Where is the lost Devonshire treasure?
In 1818, Captain Bennett Graham was an officer in the British navy that commanded the H.M.S. Devonshire. He was given the task of taking a team down to the South Pacific for surveying. However, it was at this time that he decided that there was more money to be made in piracy than there was in surveying. He decided then to change his occupation and in doing so, change the mission of The Devonshire. On one particular mission, he took 350 galleons of gold from a Spanish ship. Knowing that the waters of Cocos Island are heavily shark infested, he decided to bury the treasure there and thought that it would be very safe from prospectors looking for gold. He thought that he would come back on his trip home and reclaim the treasure. Unfortunately on his mission home, he and his officers were hunted down and hung.
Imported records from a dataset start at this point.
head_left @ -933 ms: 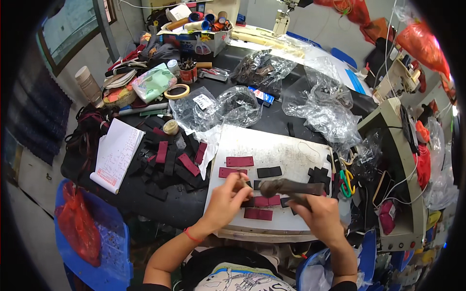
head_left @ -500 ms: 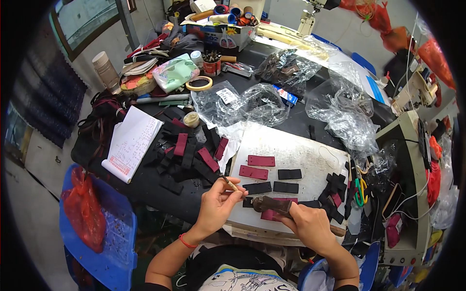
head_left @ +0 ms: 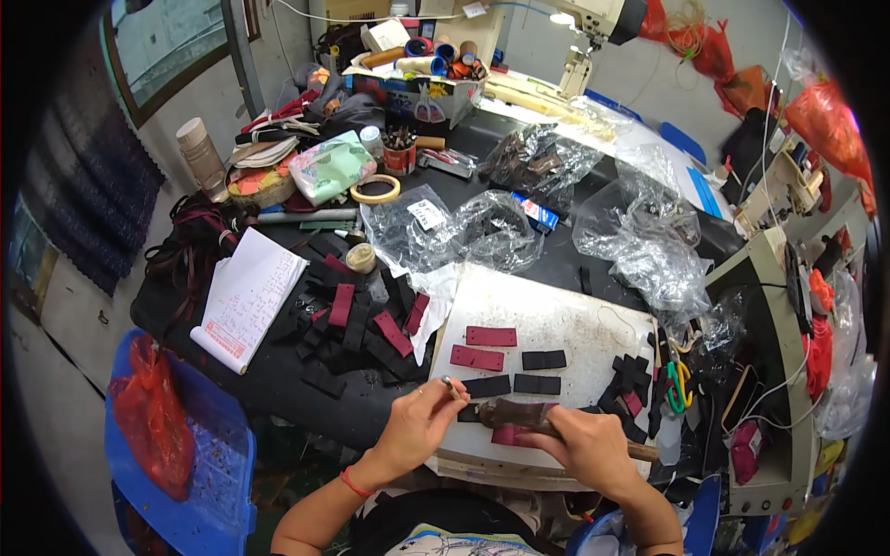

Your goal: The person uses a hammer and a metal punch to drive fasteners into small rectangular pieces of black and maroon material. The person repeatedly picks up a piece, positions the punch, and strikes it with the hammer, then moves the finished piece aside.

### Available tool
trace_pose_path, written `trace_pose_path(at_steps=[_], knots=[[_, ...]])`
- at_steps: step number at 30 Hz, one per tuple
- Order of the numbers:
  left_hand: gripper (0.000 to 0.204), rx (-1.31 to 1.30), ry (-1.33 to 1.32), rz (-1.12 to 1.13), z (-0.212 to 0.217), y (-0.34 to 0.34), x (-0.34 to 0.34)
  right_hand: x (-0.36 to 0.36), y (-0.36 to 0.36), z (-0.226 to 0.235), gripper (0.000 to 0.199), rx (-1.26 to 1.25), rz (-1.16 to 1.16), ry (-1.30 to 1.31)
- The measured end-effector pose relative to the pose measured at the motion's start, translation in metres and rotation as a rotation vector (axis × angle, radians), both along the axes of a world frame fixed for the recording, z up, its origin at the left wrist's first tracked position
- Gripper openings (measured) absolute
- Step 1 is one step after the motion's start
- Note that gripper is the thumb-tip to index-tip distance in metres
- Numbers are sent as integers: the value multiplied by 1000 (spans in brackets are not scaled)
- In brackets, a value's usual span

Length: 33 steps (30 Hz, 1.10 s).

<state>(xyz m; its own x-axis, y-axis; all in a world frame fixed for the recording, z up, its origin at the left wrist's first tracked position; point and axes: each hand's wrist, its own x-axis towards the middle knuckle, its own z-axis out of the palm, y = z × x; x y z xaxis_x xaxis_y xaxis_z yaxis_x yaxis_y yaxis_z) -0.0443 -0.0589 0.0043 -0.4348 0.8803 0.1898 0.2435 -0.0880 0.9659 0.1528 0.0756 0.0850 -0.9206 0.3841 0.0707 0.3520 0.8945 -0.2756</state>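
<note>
My left hand (head_left: pixel 413 426) pinches a thin metal punch (head_left: pixel 451 386) between thumb and fingertips, above the near left part of a pale board (head_left: pixel 579 324). My right hand (head_left: pixel 591 445) grips a hammer by its wooden handle (head_left: pixel 642 451). The dark hammer head (head_left: pixel 501 416) is just right of my left fingertips, over strap pieces it partly hides. Beyond the hands lie flat maroon strips (head_left: pixel 490 336) with small holes and black strips (head_left: pixel 543 360). A heap of black and maroon pieces (head_left: pixel 630 389) lies at the board's right side.
Loose strips (head_left: pixel 357 310) pile up left of the board, by an open notebook (head_left: pixel 246 292). Clear plastic bags (head_left: pixel 640 246) spread behind it. Scissors (head_left: pixel 681 385) with green and yellow handles sit at the right. A blue chair (head_left: pixel 218 454) holds a red bag (head_left: pixel 153 426).
The board and strips appear lower as the view has tilted up. The punch has turned in my left fingers and looks shorter. Both hands keep their holds.
</note>
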Motion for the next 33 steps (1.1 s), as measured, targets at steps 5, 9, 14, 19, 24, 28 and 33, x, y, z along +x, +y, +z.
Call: trace_pose_path(at_steps=[5,9,14,19,24,28,33], knots=[[15,-24,359,-22,10,-1,7,-8,-8,54,25,-395,-296,537],[16,-38,537,-20,6,-4,8,-22,5,28,26,0,58,231],[14,-2,139,128,-7,1,12,-5,1,14,31,44,-32,5],[15,-83,-123,-26,3,2,-4,6,-7,-11,30,-9,-19,-84],[13,-60,7,-147,7,-3,-13,4,-9,-12,31,-25,-29,-57],[12,-46,206,-189,14,-3,-10,6,-5,-1,32,-3,-48,27],[15,43,393,-178,13,-5,-5,11,-5,48,23,-242,-176,543]])
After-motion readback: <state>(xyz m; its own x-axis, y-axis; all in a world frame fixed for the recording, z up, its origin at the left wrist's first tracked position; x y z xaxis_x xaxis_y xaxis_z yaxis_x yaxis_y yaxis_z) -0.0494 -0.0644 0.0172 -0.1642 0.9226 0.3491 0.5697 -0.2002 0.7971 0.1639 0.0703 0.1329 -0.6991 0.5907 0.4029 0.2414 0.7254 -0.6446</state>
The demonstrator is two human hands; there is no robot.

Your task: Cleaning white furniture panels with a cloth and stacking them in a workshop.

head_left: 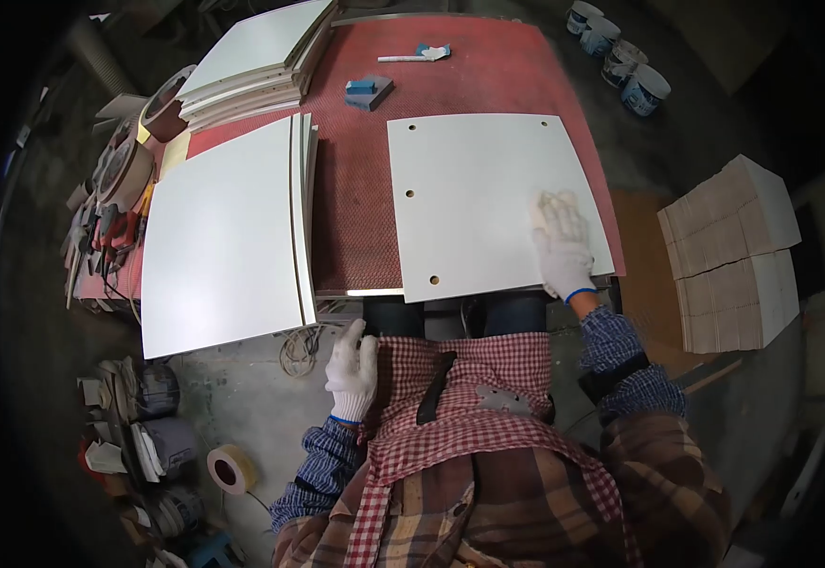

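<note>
A white square panel (479,189) with several small round holes lies on the right part of the red-topped table. On its right side rests my right hand (564,248), in a white glove with a blue cuff edge. Motion smears the fingers, which press a pale cream pad or cloth (557,202) flat against the panel. My left hand (352,371), gloved the same way, hangs below the table edge in front of my apron. Its fingers point forward, loosely apart, with nothing visible in them. Nearby, a short stack of white panels (223,237) overhangs the table's front left.
More panels (259,47) are piled at the back left. A blue-grey block (369,93) and a white stick (403,59) lie on the red tabletop (469,80). Tape rolls (126,175) and tools crowd the left edge. Tubs (646,91) and stacked boards (729,256) stand right.
</note>
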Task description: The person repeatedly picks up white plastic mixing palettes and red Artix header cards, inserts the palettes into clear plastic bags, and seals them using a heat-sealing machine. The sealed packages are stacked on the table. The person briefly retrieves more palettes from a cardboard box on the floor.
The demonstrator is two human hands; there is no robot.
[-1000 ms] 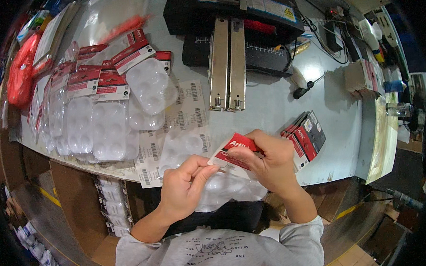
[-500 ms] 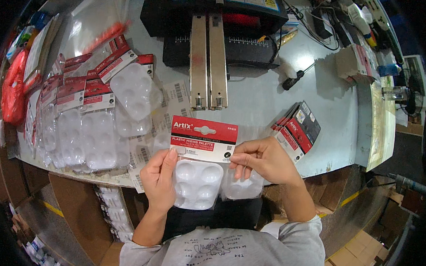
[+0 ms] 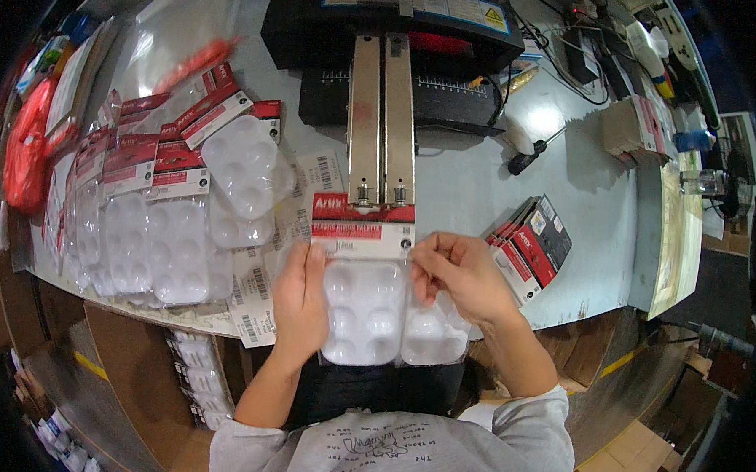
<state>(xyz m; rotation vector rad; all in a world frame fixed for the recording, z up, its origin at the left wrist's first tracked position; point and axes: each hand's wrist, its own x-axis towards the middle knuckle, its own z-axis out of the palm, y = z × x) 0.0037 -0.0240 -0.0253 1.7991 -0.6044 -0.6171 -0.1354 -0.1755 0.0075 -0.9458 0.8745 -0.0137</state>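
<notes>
A white plastic paint palette (image 3: 363, 311) with round wells sits in a clear bag under a red, black and white header card (image 3: 357, 242). My left hand (image 3: 302, 300) grips its left edge, thumb along the side. At the card's right edge, my right hand (image 3: 473, 278) is closed, fingertips pinching the corner. Two long metal bars (image 3: 365, 117) of a black machine (image 3: 454, 49) reach down over the card's top edge, hiding part of it. Another white palette (image 3: 434, 338) lies at the table's front edge, partly beneath my right hand.
Bagged palettes with red cards (image 3: 171, 252) pile up at the left, beside barcode label sheets (image 3: 253, 302). Header cards (image 3: 533, 247) lie to the right; another card stack (image 3: 631, 129) stands farther back. A black-handled screwdriver (image 3: 529, 158) rests near the machine. Cardboard boxes (image 3: 127, 385) stand below.
Both hands have moved the palette and its card slightly away from me, so the card's top now lies under the metal bars' ends. The whole view has shifted a little.
</notes>
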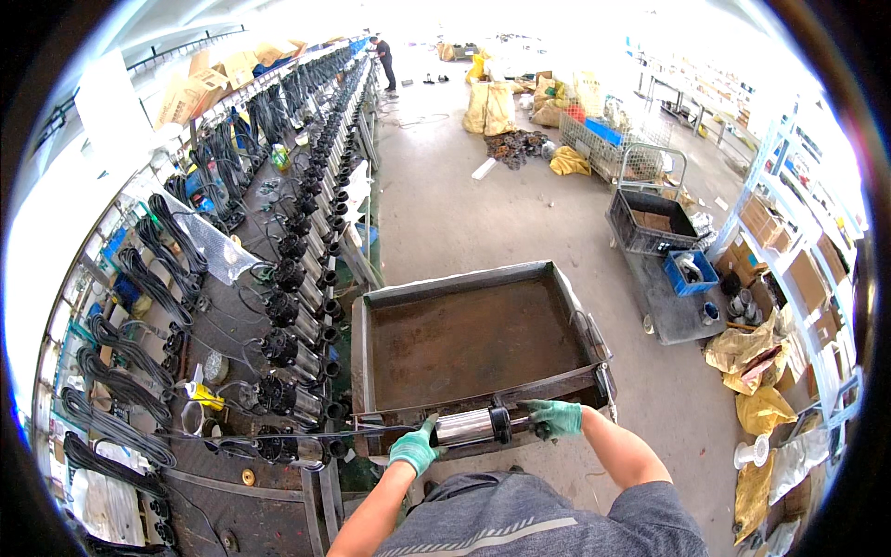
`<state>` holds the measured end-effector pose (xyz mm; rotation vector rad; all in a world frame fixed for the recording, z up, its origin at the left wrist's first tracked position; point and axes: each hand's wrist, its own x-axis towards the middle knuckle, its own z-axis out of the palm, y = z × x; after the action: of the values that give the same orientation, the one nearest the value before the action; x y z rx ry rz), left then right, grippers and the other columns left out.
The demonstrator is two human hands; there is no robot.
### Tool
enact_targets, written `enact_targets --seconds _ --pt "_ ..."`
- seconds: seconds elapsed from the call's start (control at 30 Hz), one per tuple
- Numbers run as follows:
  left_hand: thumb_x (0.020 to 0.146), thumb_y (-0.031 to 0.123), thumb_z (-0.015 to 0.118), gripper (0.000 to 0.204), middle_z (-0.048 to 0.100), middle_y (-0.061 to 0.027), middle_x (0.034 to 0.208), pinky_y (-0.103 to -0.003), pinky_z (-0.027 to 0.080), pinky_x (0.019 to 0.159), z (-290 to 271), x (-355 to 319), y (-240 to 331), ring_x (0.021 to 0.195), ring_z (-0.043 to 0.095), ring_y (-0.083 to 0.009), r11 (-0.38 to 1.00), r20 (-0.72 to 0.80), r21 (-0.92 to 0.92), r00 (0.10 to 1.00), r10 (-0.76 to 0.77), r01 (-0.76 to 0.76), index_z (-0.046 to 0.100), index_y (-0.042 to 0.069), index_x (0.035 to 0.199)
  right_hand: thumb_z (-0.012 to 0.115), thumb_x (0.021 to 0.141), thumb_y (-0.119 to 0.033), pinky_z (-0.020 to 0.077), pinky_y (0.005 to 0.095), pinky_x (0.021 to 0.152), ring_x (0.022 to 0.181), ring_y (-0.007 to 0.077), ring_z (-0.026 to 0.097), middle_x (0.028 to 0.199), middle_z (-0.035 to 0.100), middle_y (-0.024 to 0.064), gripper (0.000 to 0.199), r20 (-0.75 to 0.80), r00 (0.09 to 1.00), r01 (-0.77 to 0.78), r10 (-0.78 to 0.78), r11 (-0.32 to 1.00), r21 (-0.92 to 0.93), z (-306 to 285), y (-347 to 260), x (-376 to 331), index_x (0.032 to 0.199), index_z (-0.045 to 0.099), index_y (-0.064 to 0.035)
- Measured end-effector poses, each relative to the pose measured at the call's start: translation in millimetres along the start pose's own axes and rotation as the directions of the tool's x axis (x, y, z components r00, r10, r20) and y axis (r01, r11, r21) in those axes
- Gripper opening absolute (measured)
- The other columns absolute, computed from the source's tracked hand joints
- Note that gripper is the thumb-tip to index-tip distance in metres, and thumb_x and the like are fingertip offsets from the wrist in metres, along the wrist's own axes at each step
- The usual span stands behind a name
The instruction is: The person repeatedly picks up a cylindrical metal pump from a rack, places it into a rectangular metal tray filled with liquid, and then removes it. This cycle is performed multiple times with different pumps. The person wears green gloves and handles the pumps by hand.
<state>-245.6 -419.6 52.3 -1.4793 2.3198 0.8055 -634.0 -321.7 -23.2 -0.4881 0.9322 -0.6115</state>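
A shiny metal cylinder with black ends (464, 427), like a submersible pump motor, lies level across the near rim of a large metal tank (408, 405). My left hand (415, 448), in a green glove, grips its left end, thumb on top. My right hand (555, 419), also gloved in green, is closed around the narrow dark part beyond the black collar at its right end. A black cable (371, 431) runs from the left end towards the bench. Brown, murky liquid or a rusty bottom (473, 339) shows inside the tank; which one, I cannot tell.
To the left, a long bench (241, 506) carries a row of similar motors (290, 353) and coiled black cables (116, 381). At the right are a flat cart (664, 302), a black crate (650, 223), a blue bin (690, 272) and shelving (789, 269). A person (383, 63) stands far off.
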Motion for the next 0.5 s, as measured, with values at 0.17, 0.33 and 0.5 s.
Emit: enact_targets --seconds 0.17,0.33,0.5 --pt "0.084 0.045 0.079 0.095 0.070 -0.0280 0.118 -0.052 0.055 0.092 5 4 -3 0.106 0.069 -0.0444 1.000 -0.006 -0.010 1.000 0.003 -0.003 0.028 0.030 0.162 0.066 0.094 -0.011 0.0578 0.0363 0.064 0.071 0.0196 0.069 0.084 0.071 0.0078 0.038 -0.278 0.957 -0.281 0.081 0.485 -0.828 1 0 29 0.132 0.061 -0.0146" --pt "0.083 0.044 0.079 0.095 0.069 -0.0269 0.122 -0.052 0.054 0.094 5 0 -6 0.110 0.068 -0.0439 1.000 -0.019 -0.030 1.000 -0.001 0.001 0.029 0.030 0.162 0.070 0.093 -0.027 0.0535 0.0360 0.056 0.064 0.0167 0.067 0.073 0.071 0.0056 0.019 -0.378 0.926 -0.372 0.030 0.261 -0.891 14 -6 34 0.095 0.070 -0.0085" --pt "0.083 0.044 0.080 0.094 0.069 -0.0266 0.122 -0.052 0.054 0.094 5 3 -1 0.109 0.068 -0.0437 1.000 -0.024 -0.015 1.000 0.011 -0.011 0.030 0.030 0.162 0.061 0.101 -0.052 0.0433 0.0309 0.050 0.055 0.0139 0.050 0.074 0.060 -0.0005 0.038 -0.233 0.965 -0.182 0.118 0.943 -0.279 -7 -1 4 0.102 0.068 -0.0149"
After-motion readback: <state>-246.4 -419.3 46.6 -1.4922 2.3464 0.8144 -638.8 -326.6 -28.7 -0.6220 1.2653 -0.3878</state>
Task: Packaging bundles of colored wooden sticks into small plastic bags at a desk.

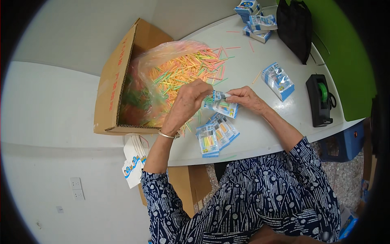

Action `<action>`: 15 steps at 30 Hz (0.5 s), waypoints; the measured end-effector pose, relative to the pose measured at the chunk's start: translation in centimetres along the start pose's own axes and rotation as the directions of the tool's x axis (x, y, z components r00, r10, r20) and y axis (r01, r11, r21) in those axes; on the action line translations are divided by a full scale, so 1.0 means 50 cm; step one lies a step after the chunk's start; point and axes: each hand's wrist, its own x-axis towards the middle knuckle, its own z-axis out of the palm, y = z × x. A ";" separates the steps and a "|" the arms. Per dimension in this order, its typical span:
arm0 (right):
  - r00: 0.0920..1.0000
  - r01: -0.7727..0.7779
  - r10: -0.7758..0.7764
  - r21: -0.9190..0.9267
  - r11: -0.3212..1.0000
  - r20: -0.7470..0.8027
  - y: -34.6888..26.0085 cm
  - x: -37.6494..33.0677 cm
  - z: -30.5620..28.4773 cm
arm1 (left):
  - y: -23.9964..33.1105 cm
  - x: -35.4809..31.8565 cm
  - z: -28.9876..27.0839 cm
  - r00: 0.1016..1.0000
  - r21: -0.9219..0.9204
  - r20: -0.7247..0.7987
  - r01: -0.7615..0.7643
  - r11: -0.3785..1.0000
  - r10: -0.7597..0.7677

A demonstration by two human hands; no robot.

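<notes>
You have a small clear-and-blue packet [226,109] in your right hand [248,100], over the white table [260,128].
Nearest you, similar packets [209,140] holding coloured sticks lie fanned near the table edge. Just beyond, your right thumb and fingers pinch the packet's top edge; your left hand [189,97] has its fingertips drawn together at the left corner, but whether they grip anything cannot be told. Past it, loose coloured sticks [183,69] spill from a cardboard box [110,87]. Off right sits a black tape dispenser [314,99]; farthest, blue-and-white packs [260,24] beside a black bag [293,30].
</notes>
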 end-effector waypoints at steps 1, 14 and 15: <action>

His crew was sent to a prison in Tasmania and most were never heard from again. However, in 1853, there came a woman into San Francisco named Mary Welch, who claimed to have been there at the time that Graham buried the treasure. She also claimed to know exactly where the treasure was buried. Not only did she remember the exact location but she also had a map that Graham had given her to keep safe. She had done exactly that during the thirty years that she spent in prison and so, she still had it. She gathered a group of investors and together they all travelled to the place where Graham had buried the gold. What Mary hadn’t planned on was that the landmarks that Graham and she both remembered were no longer there. It had been a long thirty years that she had been in prison and in the meanwhile, storms and other natural events had swept the landmarks away.
The group still searched the island and dug in search of the treasure but they never found anything. The treasure has not been found to this day.